Visuelle Methoden für eine postkoloniale Analyse von materiellen urbanen Infrastrukturen
Abstract
Postkoloniale Perspektiven haben Eingang in die sozial- und kulturgeographische Forschung gefunden. Dies betrifft nicht nur die Dekolonialisierung von theoretischen Ansätzen, sondern auch Fragen zu Methoden der Wissensproduktion und -vermittlung.
Für das Anliegen, das Fortwirken kolonial geprägter Machtverhältnisse in Hafenstädten räumlich zu analysieren, gibt es keine etablierten methodischen Ansätze. Für dieses Forschungsinteresse entwickle ich im Rahmen meiner Dissertation ein eigenes Methodenset, um Kolonialität (Quijano 2000; Ha 2017) in der urbanen Siedlungsinfrastruktur zu visualisieren. Am Fallbeispiel Hafen-Ost in Flensburg zeige ich im Kurzvortrag, welche Potenziale sich aus der Visualisierung und der Analyse von Kolonialität in urbanen Transformationen ergeben. Die Fallstudie beinhaltet eine räumlich-historische Analyse der kolonialen Strukturen in den urbanen Transformationen der heutigen Konversionsflächen des Hafens. Die analysierte Materialität umfasst dabei sowohl die physische Dimension der Siedlungsinfrastruktur als auch deren diskursive Dimension mit Identitätsstiftung und Erinnerungskultur. Auf der Grundlage historischer Karten, Fotografien und Archivdokumente sowie der Materialität des Ortes wird eine multimethodische und multiskalare Ausarbeitung vorgenommen.
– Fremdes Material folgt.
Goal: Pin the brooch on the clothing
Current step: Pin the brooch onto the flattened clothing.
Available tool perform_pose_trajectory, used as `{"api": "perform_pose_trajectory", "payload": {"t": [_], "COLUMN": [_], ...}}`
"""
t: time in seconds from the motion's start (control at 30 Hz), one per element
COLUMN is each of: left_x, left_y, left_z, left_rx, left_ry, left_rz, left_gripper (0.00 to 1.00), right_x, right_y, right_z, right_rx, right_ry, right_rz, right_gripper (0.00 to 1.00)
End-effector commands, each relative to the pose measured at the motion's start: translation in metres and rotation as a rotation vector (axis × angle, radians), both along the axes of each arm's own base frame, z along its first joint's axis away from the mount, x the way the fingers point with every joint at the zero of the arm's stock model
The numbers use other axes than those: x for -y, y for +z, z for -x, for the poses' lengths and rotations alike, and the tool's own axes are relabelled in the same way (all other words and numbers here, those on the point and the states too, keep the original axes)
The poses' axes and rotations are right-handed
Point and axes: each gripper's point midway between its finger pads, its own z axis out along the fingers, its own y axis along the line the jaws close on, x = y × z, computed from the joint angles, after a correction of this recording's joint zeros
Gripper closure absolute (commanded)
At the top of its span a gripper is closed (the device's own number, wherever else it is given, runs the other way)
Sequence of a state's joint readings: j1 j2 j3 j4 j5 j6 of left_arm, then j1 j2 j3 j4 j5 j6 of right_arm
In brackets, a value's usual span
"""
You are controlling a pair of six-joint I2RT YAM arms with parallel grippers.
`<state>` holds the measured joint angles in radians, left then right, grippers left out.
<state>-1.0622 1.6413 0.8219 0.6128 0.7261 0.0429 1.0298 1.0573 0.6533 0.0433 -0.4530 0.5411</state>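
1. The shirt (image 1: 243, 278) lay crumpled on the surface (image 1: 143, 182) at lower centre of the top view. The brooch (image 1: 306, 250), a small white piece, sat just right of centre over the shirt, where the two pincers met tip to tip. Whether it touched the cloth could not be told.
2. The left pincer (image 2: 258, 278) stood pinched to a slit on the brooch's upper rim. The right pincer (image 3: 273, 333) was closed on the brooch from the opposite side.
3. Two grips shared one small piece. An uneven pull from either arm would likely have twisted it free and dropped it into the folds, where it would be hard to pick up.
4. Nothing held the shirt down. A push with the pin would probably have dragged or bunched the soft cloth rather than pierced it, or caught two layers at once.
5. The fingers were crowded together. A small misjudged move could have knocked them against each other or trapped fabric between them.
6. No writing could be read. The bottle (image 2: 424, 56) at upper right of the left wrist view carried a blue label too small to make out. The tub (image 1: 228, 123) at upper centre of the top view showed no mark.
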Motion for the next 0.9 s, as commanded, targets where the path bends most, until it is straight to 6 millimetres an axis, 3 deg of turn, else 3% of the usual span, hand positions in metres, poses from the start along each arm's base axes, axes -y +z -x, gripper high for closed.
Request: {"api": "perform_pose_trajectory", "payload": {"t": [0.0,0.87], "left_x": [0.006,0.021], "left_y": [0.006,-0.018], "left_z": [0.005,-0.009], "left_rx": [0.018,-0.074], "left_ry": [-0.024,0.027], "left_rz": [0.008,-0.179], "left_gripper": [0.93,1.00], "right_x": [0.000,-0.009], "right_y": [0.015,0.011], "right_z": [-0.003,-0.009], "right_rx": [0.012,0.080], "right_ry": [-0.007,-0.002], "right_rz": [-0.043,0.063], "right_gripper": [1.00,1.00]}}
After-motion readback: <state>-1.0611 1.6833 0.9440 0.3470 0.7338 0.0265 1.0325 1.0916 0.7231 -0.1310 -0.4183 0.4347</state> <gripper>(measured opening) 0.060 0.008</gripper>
Dabei werden lokale und globale Geschichtsdarstellungen mit den räumlichen Veränderungen der Siedlungsinfrastruktur verknüpft. Eine vergleichende, georeferenzierte Kartenarbeit, kombiniert mit historischen und aktuellen Fotografien und ergänzt um eine textlichen Ausarbeitung von fünf raumhistorischen Phasen, stellt die urbanen Transformationen des Gebietes dar. Diese lassen sich entlang lokaler und globaler Veränderungen in der Geopolitik, der Kolonisierung als Macht- und Ausbeutungssystem sowie entlang des Wandels der Energiequellen (von Wind/Wasser über fossil bis postfossil) nachzeichnen. Die Analyse verdeutlicht, dass über 300 Jahre Kolonialgeschichte bis heute in der Materialität des Hafen-Ost eingeschrieben sind und fortbestehen. Diese materiellen Spuren sind strukturell, sie lassen sich an der Uferlinie, der Morphologie des Geländes, den Gebäuden und den (Spuren von) Mobilitätsinfrastrukturen ablesen. Die Kolonialität prägt die Siedlungsstruktur bis heute und wird durch die Foto- und Kartenarbeit raumzeitlich verortet und sichtbar. Die vorgestellte interdisziplinäre Methode ermöglicht somit (im Gegensatz zu einer punktuellen) eine strukturelle Analyse des Fortwirkens von Kolonialismus in der Materialität der Stadt. Sie zeigt außerdem, wie qualitative Geographie an der Schnittstelle von postkolonialen Studien, Transformations- und Stadtforschung visuell und multiskalar arbeiten kann.